We can think of $\Sigma_g$ as the union of two toruses $T_1, T_2$ which intersect in a circle $S^1$.
Using the fundamental polygon, one gets that $\pi_1(T_1)=<a_1,b_1|[a_1,b_1]>$ and $\pi_1(T_2)=<a_2,b_2|[a_2,b_2]>.$ Further the normal subgroup $N$ is generated by $[a_1,b_1]\,[a_2,b_2]=1.$
Thus van Kampen implies that $$\pi_1(\Sigma_2)=\frac{\pi_1(T_1) * \pi_1(T_2)}N=<a_1,b_1,a_2,b_2|\,[a_1,b_1],[a_2,b_2],[a_1b_1]\,[a_2,b_2]>.$$
But the literature says that $\pi_1(\Sigma_2)=<a_1,b_1,a_2,b_2|\,[a_1b_1]\,[a_2,b_2]>.$
Where did I go wrong?
Best Answer
The used partition of the Torus is wrong.
This would give a double Torus united with the two disks which $S^1$ bounds. The proper way to do it is to remove these disks first, and then glue the tori together.

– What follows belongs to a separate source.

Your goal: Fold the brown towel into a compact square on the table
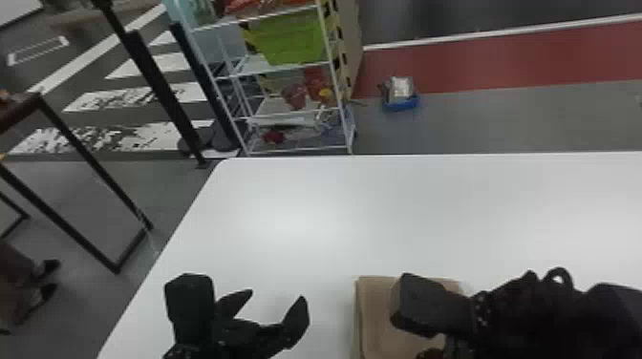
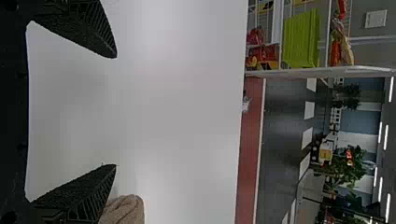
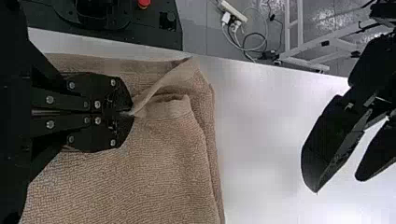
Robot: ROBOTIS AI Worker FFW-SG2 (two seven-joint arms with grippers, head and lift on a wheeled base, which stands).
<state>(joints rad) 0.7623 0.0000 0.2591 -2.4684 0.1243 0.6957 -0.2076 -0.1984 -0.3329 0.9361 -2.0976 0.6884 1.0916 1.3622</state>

The fundametal group $\pi_1(T_1\setminus D^2)=<a_1,b_1>$, because $T\setminus D^2$ deformation retracts to the wedge sum of the two boundary circles $a_1$ and $b_1$.
Then $$\pi_1(\Sigma_2)=\frac{\pi_1(T_1\setminus D^2) * \pi_1(T_2\setminus D^2)}N=<a_1,b_1,a_2,b_2|\,[a_1b_1]\,[a_2,b_2]>.$$